- [Task to carry out]:
Among these records, which lines include "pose"? Copy them out.

- [Task inputs]:
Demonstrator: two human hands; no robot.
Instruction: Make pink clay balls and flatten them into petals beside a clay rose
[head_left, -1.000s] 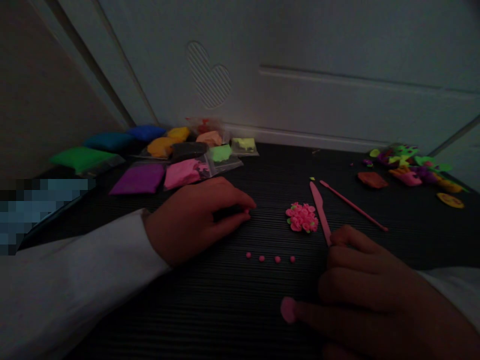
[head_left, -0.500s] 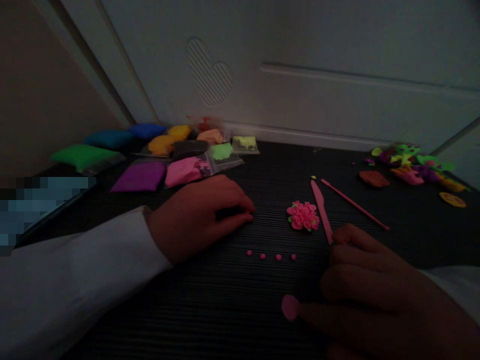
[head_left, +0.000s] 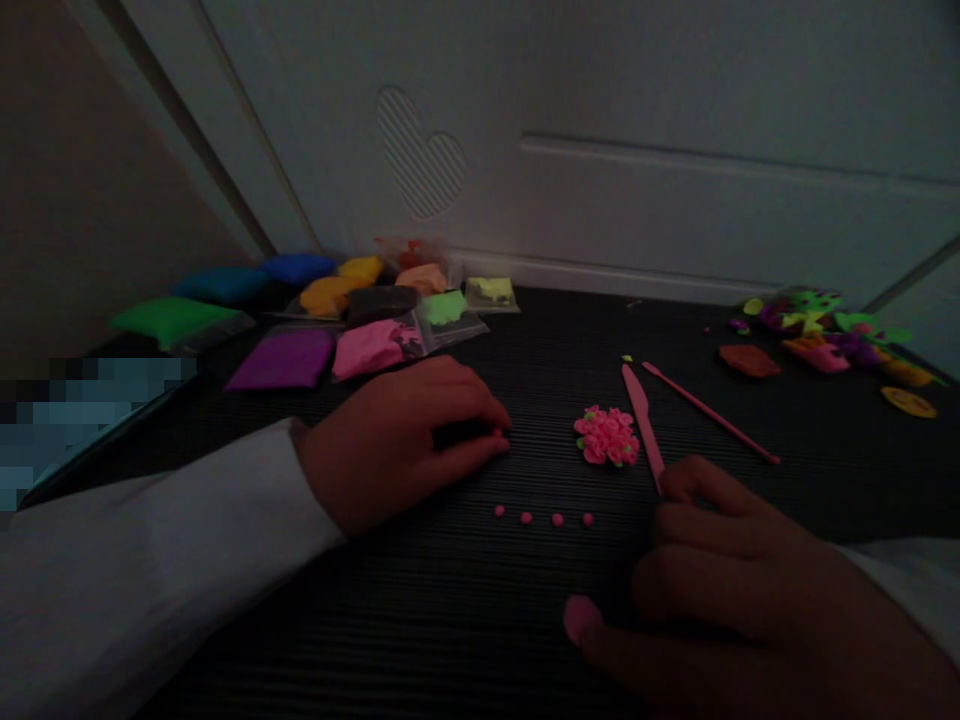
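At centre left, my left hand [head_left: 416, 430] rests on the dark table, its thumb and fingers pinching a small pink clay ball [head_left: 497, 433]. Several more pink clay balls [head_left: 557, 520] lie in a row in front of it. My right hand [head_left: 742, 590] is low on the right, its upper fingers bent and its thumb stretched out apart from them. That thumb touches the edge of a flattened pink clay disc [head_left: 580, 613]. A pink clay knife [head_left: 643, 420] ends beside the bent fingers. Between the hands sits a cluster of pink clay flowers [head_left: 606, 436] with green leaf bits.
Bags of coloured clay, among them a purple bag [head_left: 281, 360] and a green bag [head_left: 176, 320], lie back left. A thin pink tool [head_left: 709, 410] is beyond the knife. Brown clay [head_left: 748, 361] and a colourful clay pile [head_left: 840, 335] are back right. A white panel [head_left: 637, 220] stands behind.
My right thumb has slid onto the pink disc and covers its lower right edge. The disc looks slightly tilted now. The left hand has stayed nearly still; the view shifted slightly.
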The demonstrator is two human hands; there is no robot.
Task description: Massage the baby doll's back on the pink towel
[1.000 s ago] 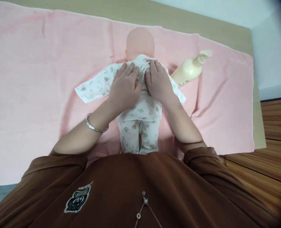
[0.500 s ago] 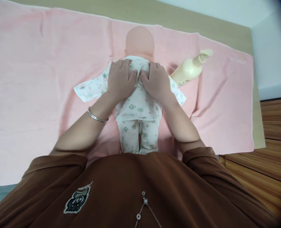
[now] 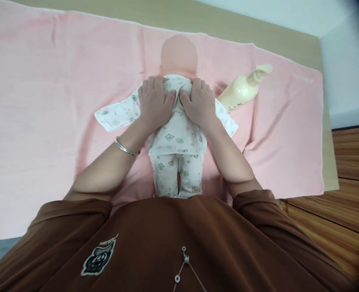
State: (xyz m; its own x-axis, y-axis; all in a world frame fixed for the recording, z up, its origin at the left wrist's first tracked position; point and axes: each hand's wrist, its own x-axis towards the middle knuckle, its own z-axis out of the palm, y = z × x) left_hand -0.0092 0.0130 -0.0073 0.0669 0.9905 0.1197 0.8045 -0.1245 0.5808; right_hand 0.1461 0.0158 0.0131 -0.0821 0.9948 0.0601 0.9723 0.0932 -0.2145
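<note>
A baby doll (image 3: 179, 54) lies face down, its head away from me. It wears a white printed top (image 3: 179, 138) and matching trousers (image 3: 165, 174). Over its left-side shoulder curls my left hand (image 3: 156, 101), the thumb pressed on the upper back. My right hand (image 3: 200, 101) grips the other shoulder the same way. Cloth bunches between the two thumbs, and my fingertips are partly hidden past the shoulders. The doll's sleeves stretch out to both sides beneath my hands.
A pink towel (image 3: 39, 101) with some creases is spread under the doll on a wooden table (image 3: 283, 40). On the towel at the right lies a cream pump bottle (image 3: 238, 91), close to the doll's sleeve. Wood-grained drawers (image 3: 349, 162) stand beyond the table's right end.
The fingers of both my hands have shifted slightly on the shoulders and look a bit more bent. The doll, towel and bottle stay in place.
</note>
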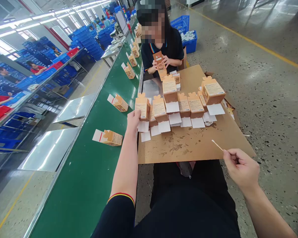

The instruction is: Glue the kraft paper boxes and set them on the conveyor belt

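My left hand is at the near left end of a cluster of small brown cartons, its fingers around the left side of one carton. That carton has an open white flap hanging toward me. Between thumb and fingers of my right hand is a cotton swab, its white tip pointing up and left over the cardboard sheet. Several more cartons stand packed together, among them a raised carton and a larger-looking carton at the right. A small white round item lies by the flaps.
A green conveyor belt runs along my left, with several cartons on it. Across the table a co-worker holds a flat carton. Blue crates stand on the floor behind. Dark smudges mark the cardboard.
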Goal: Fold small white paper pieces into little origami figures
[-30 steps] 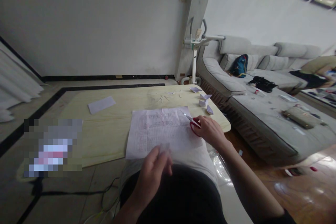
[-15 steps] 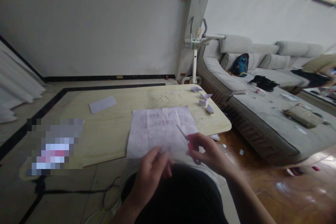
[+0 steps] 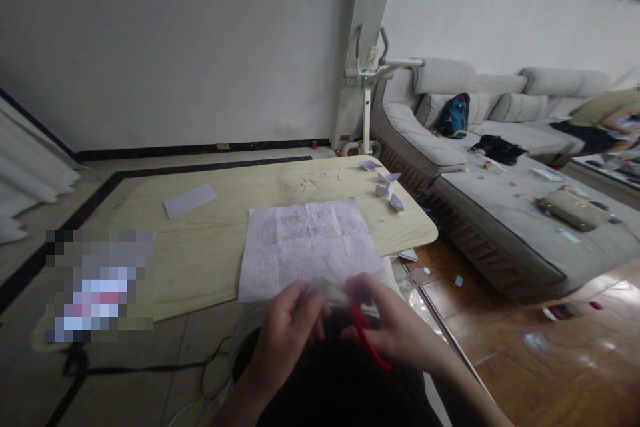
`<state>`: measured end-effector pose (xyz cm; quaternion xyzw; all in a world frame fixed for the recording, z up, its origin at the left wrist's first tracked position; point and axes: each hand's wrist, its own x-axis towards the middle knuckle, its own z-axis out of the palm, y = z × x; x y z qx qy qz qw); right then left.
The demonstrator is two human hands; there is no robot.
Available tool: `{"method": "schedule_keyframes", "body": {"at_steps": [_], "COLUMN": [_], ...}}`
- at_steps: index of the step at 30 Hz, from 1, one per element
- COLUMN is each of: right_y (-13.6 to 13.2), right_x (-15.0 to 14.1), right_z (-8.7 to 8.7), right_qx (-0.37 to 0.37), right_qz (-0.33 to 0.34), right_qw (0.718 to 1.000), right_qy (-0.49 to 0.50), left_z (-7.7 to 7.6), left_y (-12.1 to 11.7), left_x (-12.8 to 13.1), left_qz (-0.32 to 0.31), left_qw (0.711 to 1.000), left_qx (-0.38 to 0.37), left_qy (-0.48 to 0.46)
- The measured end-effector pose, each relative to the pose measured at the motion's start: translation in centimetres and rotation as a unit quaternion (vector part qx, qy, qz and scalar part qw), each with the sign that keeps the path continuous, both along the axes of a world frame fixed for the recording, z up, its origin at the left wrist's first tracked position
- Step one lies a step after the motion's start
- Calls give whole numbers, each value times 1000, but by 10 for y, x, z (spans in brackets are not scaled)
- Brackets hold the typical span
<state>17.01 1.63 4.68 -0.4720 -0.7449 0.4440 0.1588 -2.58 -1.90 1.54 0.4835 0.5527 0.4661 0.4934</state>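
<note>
My right hand (image 3: 393, 320) grips a pair of scissors (image 3: 371, 341) by the red handles. Their blades are blurred and point toward my left hand (image 3: 287, 327), whose fingers are closed above my lap. Something pale and smeared by motion shows at the left fingertips; its kind cannot be made out. Just beyond both hands, a creased printed sheet of paper (image 3: 305, 247) lies over the near edge of the light wooden table (image 3: 200, 253).
Small folded paper pieces (image 3: 384, 190) stand at the table's right end. Thin clippings (image 3: 303, 185) lie near the far edge, a blank paper rectangle (image 3: 190, 201) to the left. A grey sofa (image 3: 500, 227) is on the right; a person (image 3: 607, 120) sits at its far end.
My right hand has brought the scissors left and lower, close to the left fingertips. The red handles now show more, the blades less. The view has shifted slightly.
</note>
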Motion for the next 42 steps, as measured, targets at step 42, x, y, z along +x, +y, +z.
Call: {"method": "schedule_keyframes", "body": {"at_steps": [42], "right_y": [-8], "right_x": [-6], "right_z": [-5], "right_qx": [-81], "right_qz": [12], "right_qw": [994], "right_qy": [71], "left_z": [0], "left_y": [-1], "left_x": [-8], "left_qz": [-44], "left_qw": [994], "left_qx": [21], "left_qy": [102]}}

- [Answer box]:
`<state>`: measured end-effector pose (xyz cm; quaternion xyzw; all in a world frame fixed for the recording, z up, its origin at the left wrist's first tracked position; point and axes: each hand's wrist, its own x-axis towards the middle knuckle, its own z-axis out of the palm, y = z × x; x y z qx qy qz qw); right then left.
- The measured end-effector pose, each relative to the pose measured at the motion's start: translation in centimetres and rotation as a unit quaternion (vector part qx, qy, qz and scalar part qw), each with the sign that keeps the path continuous, both along the axes of a world frame fixed for the recording, z up, its origin at the left wrist's first tracked position

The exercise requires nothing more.